Un jour banal et gris, un jour comme les autres, Albert m’a demandé un entretien. La routine.
« Docteur, depuis trois ans je n’ai plus qu’une goutte par jour de mon Largaldol. Si, si, je vous assure, une seule et unique goutte. Et quand je suis en permission, il m’arrive de l’oublier. Tenez, au cours du dernier camp d’été, pendant quinze jours, je n’ai rien pris. Et je n’allais pas plus mal, vous savez ! Au contraire, j’étais en pleine forme. Pensez-vous que ce traitement soit indispensable ? Je vais bien depuis si longtemps… »
Albert n’était ni impérieux, ni revendicatif. Il était là, assis devant moi, calme, solide, souriant et logique, comme à l’accoutumée. Je ne voyais aucune raison scientifique de refuser. Une goutte par jour. On était loin des doses officiellement considérées comme efficaces. Cette goutte était une sorte de placebo, destinée à se donner bonne conscience, avoir l’impression d’être des soignants, faire quelque chose pour Albert. Une manière de justifier son maintien à l’hôpital.
Je ne voyais vraiment aucune raison de m’opposer à une demande si anodine.
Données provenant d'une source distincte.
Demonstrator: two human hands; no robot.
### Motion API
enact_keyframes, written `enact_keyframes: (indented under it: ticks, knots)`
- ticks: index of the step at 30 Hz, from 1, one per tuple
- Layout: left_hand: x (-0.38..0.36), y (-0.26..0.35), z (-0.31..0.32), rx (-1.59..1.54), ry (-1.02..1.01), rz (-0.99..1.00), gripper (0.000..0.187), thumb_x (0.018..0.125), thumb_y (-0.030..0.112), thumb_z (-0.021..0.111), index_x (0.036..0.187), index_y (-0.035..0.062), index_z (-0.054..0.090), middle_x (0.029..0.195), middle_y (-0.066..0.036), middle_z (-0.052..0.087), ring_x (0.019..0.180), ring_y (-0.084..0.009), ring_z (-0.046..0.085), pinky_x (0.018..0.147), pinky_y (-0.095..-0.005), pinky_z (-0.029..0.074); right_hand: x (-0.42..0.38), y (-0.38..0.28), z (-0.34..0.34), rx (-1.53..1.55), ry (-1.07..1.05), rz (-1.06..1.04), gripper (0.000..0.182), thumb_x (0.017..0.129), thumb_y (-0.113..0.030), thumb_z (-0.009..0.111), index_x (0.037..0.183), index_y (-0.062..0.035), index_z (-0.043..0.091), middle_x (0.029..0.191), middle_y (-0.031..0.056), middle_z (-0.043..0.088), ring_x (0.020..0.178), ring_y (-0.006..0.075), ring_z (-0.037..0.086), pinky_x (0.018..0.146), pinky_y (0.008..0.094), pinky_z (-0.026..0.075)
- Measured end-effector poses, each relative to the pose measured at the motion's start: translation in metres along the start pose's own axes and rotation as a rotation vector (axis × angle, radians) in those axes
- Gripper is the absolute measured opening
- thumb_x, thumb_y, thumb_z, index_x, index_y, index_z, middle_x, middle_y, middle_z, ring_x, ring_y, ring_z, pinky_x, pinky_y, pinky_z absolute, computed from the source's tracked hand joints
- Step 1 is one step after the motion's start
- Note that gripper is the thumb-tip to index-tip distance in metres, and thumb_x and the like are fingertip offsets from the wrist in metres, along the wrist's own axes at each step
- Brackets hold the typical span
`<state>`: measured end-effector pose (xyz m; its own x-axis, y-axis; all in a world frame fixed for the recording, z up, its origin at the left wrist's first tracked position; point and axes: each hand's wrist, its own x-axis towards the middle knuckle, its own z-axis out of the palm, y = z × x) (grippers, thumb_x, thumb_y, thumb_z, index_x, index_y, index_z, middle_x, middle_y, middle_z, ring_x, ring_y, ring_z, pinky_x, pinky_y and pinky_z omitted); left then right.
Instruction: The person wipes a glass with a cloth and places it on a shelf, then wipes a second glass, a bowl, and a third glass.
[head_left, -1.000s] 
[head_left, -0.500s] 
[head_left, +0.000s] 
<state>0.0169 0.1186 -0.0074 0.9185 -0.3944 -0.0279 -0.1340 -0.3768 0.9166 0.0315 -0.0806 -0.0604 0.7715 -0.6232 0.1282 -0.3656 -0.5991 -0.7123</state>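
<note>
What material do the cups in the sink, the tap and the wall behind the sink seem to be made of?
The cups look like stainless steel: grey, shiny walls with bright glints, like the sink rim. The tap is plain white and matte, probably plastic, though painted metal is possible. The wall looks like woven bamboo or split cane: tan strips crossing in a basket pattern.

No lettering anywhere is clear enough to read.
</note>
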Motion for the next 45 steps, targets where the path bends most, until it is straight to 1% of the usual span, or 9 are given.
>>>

Je n’eus aucun état d’âme particulier en écrivant sur le cahier de prescription : « Largaldol : arrêt définitif. » J’étais plutôt satisfaite. C’était la preuve que la folie pouvait guérir avec le temps. Finalement, avec un peu de persuasion, de la gentillesse et beaucoup de constance, on pouvait arriver à éradiquer tous les symptômes du délire. Il ne resterait plus qu’à convaincre Albert d’accepter sa sortie et d’affronter le dehors. Retourner dans le vrai monde.
Mais on avait le temps… tout le temps…
Pendant un peu plus de six mois, rien ne changea. Le pavillon ronronnait. Un camp d’été fut organisé en Oisans. Albert y participa activement, assumant la plupart des corvées. Un incident rompit la bucolique monotonie du séjour sous la tente. Albert flanqua une magistrale paire de gifles à Jean-Jean, un petit débile qui passait son temps à taquiner tout le monde, multipliant les farces de façon crispante. Les infirmiers désapprouvèrent officiellement ce geste, le dirent (mollement) à Albert et la vie reprit… sans les farces, ce dont personne ne se plaignit. Au retour dans le service, je trouvai Albert un peu amaigri. La vie au grand air sans doute. Il avait aussi parfois, dans les yeux, un éclat que je ne connaissais pas. Une lueur fugitive et… Je me faisais sans doute des idées.